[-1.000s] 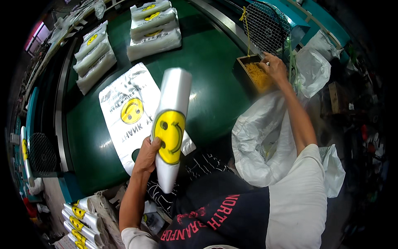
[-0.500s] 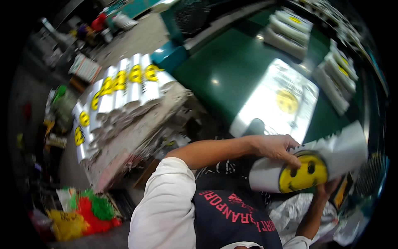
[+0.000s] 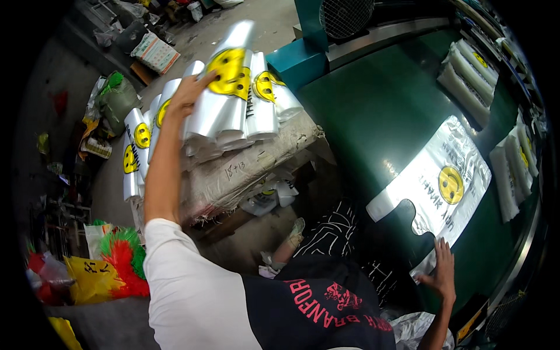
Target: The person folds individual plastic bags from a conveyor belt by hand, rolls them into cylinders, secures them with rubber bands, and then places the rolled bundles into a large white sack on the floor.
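Note:
My left hand (image 3: pixel 191 93) is closed on a folded bundle of white plastic bags (image 3: pixel 228 69) with a yellow smiley print. It is held over the row of similar rolled bundles (image 3: pixel 262 119) on the worn, wrapped slab (image 3: pixel 256 163) at the left. Over the green belt (image 3: pixel 350 116) on the right, my right hand (image 3: pixel 441 274) is open, fingers spread, at the lower handle end of a flat white T-shirt bag stack (image 3: pixel 475 181). This stack carries a smiley too and has a rounded cut-out between its handles. Whether the fingertips touch the plastic, I cannot tell.
Bag bundles (image 3: pixel 466 81) stand at the belt's far side, with another group (image 3: pixel 513 166) nearer the right edge. A teal machine part (image 3: pixel 297 64) borders the belt. Red, green and yellow plastic (image 3: pixel 119 265) lies at lower left. Crumpled clear plastic (image 3: pixel 420 326) is below my right hand.
The bundle moved from in front of me on the right to above the left row, carried by my left hand. My right hand let go of it and moved up to the belt.

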`<state>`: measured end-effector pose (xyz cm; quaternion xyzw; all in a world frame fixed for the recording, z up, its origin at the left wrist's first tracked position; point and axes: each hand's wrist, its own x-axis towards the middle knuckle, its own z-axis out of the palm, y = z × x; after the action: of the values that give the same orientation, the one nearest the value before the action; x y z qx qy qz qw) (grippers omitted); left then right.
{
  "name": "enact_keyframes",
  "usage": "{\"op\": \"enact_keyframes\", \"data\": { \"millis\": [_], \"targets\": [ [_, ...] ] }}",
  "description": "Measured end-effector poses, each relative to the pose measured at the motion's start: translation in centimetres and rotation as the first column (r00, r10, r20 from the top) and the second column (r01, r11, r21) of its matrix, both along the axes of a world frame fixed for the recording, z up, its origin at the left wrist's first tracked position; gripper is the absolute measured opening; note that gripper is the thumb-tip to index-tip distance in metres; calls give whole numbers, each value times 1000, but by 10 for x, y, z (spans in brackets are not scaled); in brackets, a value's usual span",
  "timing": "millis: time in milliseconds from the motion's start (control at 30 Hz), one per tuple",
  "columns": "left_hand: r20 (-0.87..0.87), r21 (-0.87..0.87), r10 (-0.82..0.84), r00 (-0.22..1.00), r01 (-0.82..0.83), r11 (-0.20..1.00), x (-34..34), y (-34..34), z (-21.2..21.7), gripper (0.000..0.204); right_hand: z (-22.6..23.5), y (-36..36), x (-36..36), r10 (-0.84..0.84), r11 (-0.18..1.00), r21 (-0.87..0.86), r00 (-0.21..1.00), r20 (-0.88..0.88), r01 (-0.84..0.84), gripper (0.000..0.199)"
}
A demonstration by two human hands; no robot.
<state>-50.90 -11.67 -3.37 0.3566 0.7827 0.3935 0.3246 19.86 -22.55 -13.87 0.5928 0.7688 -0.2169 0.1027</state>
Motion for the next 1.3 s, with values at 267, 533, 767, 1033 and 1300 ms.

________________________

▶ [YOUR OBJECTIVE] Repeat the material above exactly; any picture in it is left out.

▶ [RESPONSE TO THE EXERCISE]
[-1.000s] 
[-0.500s] 
[+0.000s] 
Target: The person folds individual plastic bags from a conveyor belt by hand, rolls them into cylinders, secures them with rubber bands, and then places the rolled bundles into a large white sack on the floor.
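Note:
My left hand (image 3: pixel 191 93) is closed on a folded bundle of white plastic bags (image 3: pixel 228 69) with a yellow smiley print. It is held over the row of similar rolled bundles (image 3: pixel 262 119) on the worn, wrapped slab (image 3: pixel 256 163) at the left. Over the green belt (image 3: pixel 350 116) on the right, my right hand (image 3: pixel 441 274) is open, fingers spread, at the lower handle end of a flat white T-shirt bag stack (image 3: pixel 475 181). This stack carries a smiley too and has a rounded cut-out between its handles. Whether the fingertips touch the plastic, I cannot tell.
Bag bundles (image 3: pixel 466 81) stand at the belt's far side, with another group (image 3: pixel 513 166) nearer the right edge. A teal machine part (image 3: pixel 297 64) borders the belt. Red, green and yellow plastic (image 3: pixel 119 265) lies at lower left. Crumpled clear plastic (image 3: pixel 420 326) is below my right hand.
The bundle moved from in front of me on the right to above the left row, carried by my left hand. My right hand let go of it and moved up to the belt.
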
`<state>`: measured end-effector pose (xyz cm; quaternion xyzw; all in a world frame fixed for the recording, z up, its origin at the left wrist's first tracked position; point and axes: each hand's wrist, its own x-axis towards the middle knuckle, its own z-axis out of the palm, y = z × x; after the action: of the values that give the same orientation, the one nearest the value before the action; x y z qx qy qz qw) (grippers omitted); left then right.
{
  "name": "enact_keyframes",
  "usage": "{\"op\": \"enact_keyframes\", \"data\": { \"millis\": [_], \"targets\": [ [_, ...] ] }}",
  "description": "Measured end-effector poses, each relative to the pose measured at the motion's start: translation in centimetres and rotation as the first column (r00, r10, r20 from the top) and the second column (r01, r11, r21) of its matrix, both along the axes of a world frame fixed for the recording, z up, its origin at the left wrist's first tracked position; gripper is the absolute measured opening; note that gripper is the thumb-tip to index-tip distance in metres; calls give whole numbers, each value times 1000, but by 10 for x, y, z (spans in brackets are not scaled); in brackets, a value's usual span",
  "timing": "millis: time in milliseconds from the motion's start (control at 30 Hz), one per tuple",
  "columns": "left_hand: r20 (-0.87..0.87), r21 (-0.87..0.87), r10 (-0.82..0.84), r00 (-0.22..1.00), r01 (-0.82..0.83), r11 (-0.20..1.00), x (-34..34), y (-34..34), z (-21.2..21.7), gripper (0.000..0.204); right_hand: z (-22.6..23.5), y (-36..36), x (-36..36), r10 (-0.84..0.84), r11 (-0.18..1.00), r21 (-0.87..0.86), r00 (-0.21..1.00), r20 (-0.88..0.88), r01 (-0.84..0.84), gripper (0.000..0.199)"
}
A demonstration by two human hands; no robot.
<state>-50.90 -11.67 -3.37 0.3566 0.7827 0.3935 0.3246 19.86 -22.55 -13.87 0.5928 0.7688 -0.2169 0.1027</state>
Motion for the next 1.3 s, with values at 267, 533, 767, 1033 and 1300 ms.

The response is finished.